Task objective:
Please transcribe the data below exactly. Leave the pictures out.

Data extract:
□ □ □

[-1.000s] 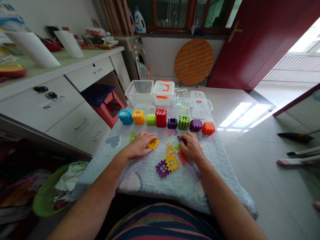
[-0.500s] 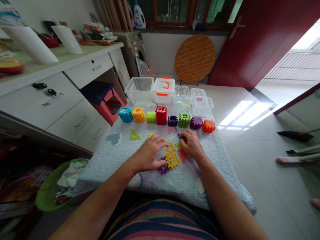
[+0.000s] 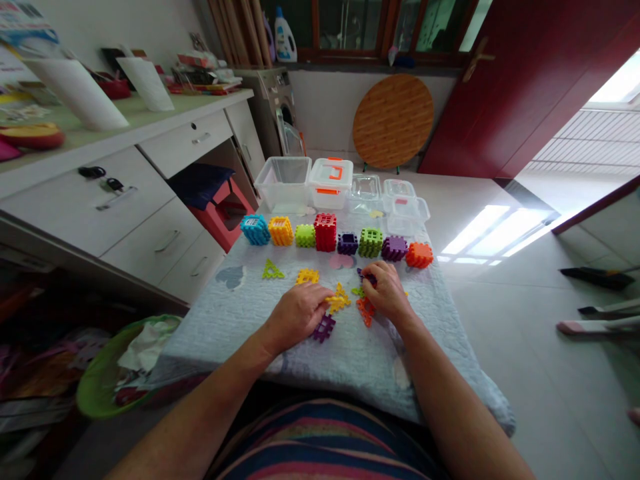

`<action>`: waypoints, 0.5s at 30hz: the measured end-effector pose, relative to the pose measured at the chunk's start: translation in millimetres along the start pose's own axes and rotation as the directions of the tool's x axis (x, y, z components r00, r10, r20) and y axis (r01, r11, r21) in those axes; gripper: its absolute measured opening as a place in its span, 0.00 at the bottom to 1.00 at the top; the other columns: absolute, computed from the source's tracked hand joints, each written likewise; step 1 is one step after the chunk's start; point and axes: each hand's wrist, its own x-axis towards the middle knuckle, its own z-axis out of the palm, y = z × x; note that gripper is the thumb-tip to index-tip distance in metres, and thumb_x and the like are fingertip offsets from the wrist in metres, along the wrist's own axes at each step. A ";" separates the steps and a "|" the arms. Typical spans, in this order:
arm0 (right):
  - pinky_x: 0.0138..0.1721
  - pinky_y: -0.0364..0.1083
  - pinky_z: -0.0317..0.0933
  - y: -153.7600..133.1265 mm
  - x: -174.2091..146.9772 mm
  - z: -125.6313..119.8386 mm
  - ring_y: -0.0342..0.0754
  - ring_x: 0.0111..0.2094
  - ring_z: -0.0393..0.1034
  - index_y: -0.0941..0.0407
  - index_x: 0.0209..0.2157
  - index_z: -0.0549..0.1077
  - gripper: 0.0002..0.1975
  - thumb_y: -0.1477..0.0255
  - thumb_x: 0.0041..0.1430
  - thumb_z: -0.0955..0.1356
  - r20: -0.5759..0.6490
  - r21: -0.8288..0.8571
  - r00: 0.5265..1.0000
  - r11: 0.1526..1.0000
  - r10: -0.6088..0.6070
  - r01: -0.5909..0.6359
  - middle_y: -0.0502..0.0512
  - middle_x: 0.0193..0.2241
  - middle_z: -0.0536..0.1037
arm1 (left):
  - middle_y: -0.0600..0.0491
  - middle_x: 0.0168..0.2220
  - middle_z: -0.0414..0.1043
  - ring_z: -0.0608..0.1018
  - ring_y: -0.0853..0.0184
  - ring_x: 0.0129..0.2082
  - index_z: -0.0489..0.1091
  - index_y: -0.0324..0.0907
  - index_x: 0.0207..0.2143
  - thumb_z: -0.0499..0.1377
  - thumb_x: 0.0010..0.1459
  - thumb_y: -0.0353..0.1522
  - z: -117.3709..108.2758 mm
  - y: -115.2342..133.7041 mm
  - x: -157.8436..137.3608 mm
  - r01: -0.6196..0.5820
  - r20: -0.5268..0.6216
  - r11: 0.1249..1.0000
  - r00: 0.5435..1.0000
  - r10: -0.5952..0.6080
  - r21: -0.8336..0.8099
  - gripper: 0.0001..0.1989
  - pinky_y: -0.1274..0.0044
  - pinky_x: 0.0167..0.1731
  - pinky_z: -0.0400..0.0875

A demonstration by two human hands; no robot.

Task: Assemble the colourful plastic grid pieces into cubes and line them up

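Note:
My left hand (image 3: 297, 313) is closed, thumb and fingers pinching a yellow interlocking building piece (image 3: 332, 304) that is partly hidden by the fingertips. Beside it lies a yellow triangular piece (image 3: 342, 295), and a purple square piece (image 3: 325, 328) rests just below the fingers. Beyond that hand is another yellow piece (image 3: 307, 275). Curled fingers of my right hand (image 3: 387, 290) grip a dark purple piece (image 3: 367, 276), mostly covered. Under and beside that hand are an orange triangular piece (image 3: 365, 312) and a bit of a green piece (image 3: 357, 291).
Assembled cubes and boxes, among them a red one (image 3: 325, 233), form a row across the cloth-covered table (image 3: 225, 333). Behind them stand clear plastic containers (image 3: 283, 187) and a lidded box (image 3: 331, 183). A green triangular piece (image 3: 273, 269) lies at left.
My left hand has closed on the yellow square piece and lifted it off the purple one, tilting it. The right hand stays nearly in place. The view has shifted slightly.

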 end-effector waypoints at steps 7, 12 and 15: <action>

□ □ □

Response to the exercise:
[-1.000s] 
[-0.500s] 
[+0.000s] 

`<action>`: waypoints, 0.5s at 30hz: the measured end-effector pose, relative to the pose measured at the chunk's start: translation in millimetres along the start pose's own axes and rotation as the directions of the tool's x axis (x, y, z components r00, r10, r20) and y axis (r01, r11, r21) in those axes; gripper: its absolute measured opening as a place in its span, 0.00 at the bottom to 1.00 at the top; the other columns: absolute, computed from the source's tracked hand joints, each written likewise; step 1 is one step after the chunk's start; point and axes: each hand's wrist, its own x-axis towards the middle knuckle, its own z-axis out of the palm, y = z × x; note that gripper is the thumb-tip to index-tip distance in metres, and thumb_x and the like are fingertip offsets from the wrist in metres, along the wrist's own axes at each step. A ";" separates the steps and a "|" the arms. Typical spans, in this order:
arm0 (right):
  - pinky_x: 0.0138..0.1721
  - pinky_y: -0.0364..0.1083
  - pinky_z: -0.0317..0.0933
  - y: -153.7600..133.1265 mm
  - x: -174.2091..146.9772 mm
  - z: -125.6313..119.8386 mm
  - ring_y: -0.0342..0.0754
  - ring_x: 0.0111..0.2094
  - ring_z: -0.0393..0.1034
  - index_y: -0.0941..0.0407
  - index_x: 0.0209..0.2157
  - index_z: -0.0549..0.1077
  - gripper: 0.0002..0.1975
  - thumb_y: -0.1477..0.0255
  - thumb_x: 0.0041..0.1430
  - thumb_z: -0.0955..0.1356
  - r20: -0.5759..0.6490
  - r21: -0.8288..0.8571
  - r00: 0.5265..1.0000
  - r11: 0.1526..1.0000
  - r10: -0.6088..0.6070
  - r01: -0.5909..0.6359
  - middle_y: -0.0502..0.0512
  - middle_x: 0.0193..0.2241
  - middle_z: -0.0536..0.1037
arm1 (left):
  - middle_y: -0.0600..0.0491
  - middle_x: 0.0168..0.2220
  - middle_z: -0.0414..0.1043
  - ring_z: -0.0608..0.1018
  - ring_y: -0.0853..0.0184
  - ring_x: 0.0129..0.2082
  - index_z: -0.0489..0.1091
  - index_y: -0.0324..0.0907
  - index_x: 0.0207..0.2143
  - thumb_z: -0.0499..0.1377
  - thumb_x: 0.0010..0.1459
  - thumb_y: -0.0353..0.1522
  - z: -117.3709..108.2758 mm
  - y: -115.2342..133.7041 mm
  - x: -157.8436..137.3608 mm
  - r01: -0.6196..0.5820
  - r20: -0.5268..0.6216
  - r11: 0.1249..1.0000
  - r00: 0.5435..1.0000
  - r10: -0.5952..0.6080
  - r21: -0.8336..0.8099
  - gripper: 0.0001..0.1989
  - pinky_y: -0.1274..0.0044
  - pinky_x: 0.0167..0.1731
  - pinky_z: -0.0400..0.0875

A demonstration by two human hands; no robot.

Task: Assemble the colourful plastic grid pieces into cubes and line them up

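Note:
My left hand (image 3: 297, 313) is closed, thumb and fingers pinching a yellow interlocking building piece (image 3: 332, 304) that is partly hidden by the fingertips. Beside it lies a yellow triangular piece (image 3: 342, 295), and a purple square piece (image 3: 325, 328) rests just below the fingers. Beyond that hand is another yellow piece (image 3: 307, 275). Curled fingers of my right hand (image 3: 387, 290) grip a dark purple piece (image 3: 367, 276), mostly covered. Under and beside that hand are an orange triangular piece (image 3: 365, 312) and a bit of a green piece (image 3: 357, 291).
Assembled cubes and boxes, among them a red one (image 3: 325, 233), form a row across the cloth-covered table (image 3: 225, 333). Behind them stand clear plastic containers (image 3: 283, 187) and a lidded box (image 3: 331, 183). A green triangular piece (image 3: 273, 269) lies at left.
My left hand has closed on the yellow square piece and lifted it off the purple one, tilting it. The right hand stays nearly in place. The view has shifted slightly.
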
 end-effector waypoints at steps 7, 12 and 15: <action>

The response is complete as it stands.